*Task details:* Copy each line below that contains "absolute".
□ □ □ □ □
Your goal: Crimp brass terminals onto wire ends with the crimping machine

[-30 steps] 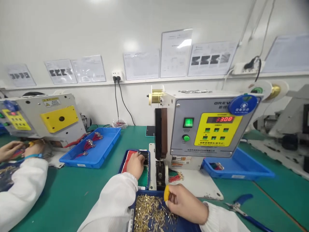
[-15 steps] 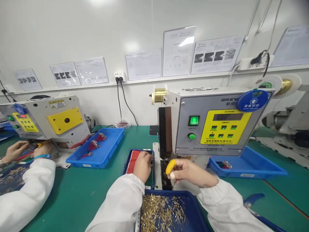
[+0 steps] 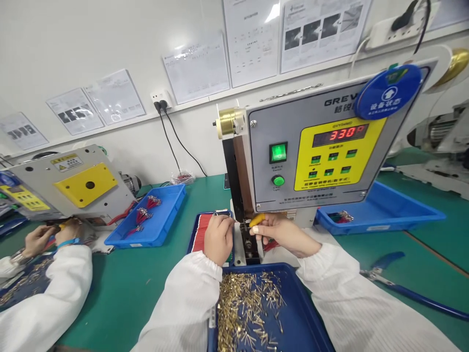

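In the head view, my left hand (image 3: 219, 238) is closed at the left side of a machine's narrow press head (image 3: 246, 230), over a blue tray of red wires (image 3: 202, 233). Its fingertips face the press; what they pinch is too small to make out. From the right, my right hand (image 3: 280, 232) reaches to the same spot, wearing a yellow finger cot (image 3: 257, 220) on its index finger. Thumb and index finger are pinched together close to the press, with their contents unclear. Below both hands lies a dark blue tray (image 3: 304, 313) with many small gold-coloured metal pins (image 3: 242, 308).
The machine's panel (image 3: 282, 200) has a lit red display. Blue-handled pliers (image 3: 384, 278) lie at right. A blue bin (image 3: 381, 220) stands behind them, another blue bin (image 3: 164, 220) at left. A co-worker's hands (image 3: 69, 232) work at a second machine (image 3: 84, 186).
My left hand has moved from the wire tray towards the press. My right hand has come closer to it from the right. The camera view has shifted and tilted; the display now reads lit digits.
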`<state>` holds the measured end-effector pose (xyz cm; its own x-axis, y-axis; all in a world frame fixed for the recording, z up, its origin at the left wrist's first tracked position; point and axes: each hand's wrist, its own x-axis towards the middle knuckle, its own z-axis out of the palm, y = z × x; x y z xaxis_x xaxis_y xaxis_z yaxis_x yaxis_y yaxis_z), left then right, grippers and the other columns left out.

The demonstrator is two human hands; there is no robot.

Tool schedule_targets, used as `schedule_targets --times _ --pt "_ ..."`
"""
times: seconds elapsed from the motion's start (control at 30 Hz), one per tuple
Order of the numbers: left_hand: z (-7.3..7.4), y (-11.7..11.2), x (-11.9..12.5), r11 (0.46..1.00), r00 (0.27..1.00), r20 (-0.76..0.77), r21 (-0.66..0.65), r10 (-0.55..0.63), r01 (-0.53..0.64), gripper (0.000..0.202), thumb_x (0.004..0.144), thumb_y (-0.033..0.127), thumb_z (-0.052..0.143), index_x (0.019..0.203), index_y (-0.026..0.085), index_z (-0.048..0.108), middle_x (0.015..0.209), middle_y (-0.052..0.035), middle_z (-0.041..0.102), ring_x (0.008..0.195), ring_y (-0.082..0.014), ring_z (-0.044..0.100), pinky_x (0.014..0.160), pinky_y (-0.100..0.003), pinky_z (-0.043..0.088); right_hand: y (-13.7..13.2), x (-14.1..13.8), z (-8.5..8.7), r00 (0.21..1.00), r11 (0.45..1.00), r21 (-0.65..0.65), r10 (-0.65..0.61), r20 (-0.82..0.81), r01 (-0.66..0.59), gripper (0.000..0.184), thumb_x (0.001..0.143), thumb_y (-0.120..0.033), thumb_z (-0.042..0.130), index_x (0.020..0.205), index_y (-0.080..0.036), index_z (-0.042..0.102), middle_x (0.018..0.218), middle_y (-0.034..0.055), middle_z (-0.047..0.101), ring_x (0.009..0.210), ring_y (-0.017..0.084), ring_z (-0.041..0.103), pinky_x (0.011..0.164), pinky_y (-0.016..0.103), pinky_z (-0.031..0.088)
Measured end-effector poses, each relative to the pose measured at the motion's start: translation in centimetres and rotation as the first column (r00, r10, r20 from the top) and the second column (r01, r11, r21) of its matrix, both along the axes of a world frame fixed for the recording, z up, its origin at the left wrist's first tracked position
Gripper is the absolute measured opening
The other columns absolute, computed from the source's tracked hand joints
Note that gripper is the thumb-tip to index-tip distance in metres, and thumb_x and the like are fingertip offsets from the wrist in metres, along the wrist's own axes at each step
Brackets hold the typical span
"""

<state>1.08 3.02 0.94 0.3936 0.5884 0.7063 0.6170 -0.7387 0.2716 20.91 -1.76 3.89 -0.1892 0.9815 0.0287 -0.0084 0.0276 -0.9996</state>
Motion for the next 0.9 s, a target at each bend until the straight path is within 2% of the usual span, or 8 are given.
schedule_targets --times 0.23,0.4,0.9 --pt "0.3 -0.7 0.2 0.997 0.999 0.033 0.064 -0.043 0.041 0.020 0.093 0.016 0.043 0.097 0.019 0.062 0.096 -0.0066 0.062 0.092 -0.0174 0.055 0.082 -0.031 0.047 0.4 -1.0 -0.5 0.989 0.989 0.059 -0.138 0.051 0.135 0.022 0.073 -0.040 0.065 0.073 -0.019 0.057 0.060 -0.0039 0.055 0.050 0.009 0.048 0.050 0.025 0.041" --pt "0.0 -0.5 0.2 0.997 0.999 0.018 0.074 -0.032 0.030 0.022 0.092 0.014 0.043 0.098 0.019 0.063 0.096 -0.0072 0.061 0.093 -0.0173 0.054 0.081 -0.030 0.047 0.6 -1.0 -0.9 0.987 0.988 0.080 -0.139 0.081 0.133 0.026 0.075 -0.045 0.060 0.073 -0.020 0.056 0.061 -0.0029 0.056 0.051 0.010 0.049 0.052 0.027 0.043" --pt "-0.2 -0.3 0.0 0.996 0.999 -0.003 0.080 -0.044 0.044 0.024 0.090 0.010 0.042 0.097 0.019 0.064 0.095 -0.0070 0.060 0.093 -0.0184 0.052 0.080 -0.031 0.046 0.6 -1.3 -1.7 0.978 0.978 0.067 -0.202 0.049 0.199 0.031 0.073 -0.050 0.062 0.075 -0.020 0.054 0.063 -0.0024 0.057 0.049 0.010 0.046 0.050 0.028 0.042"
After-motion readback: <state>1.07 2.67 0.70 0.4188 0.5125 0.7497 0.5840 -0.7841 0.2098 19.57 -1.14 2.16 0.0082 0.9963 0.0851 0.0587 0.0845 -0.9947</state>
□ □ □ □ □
*Answer section:*
Gripper is the absolute measured opening
The other columns absolute, computed from the source's tracked hand joints

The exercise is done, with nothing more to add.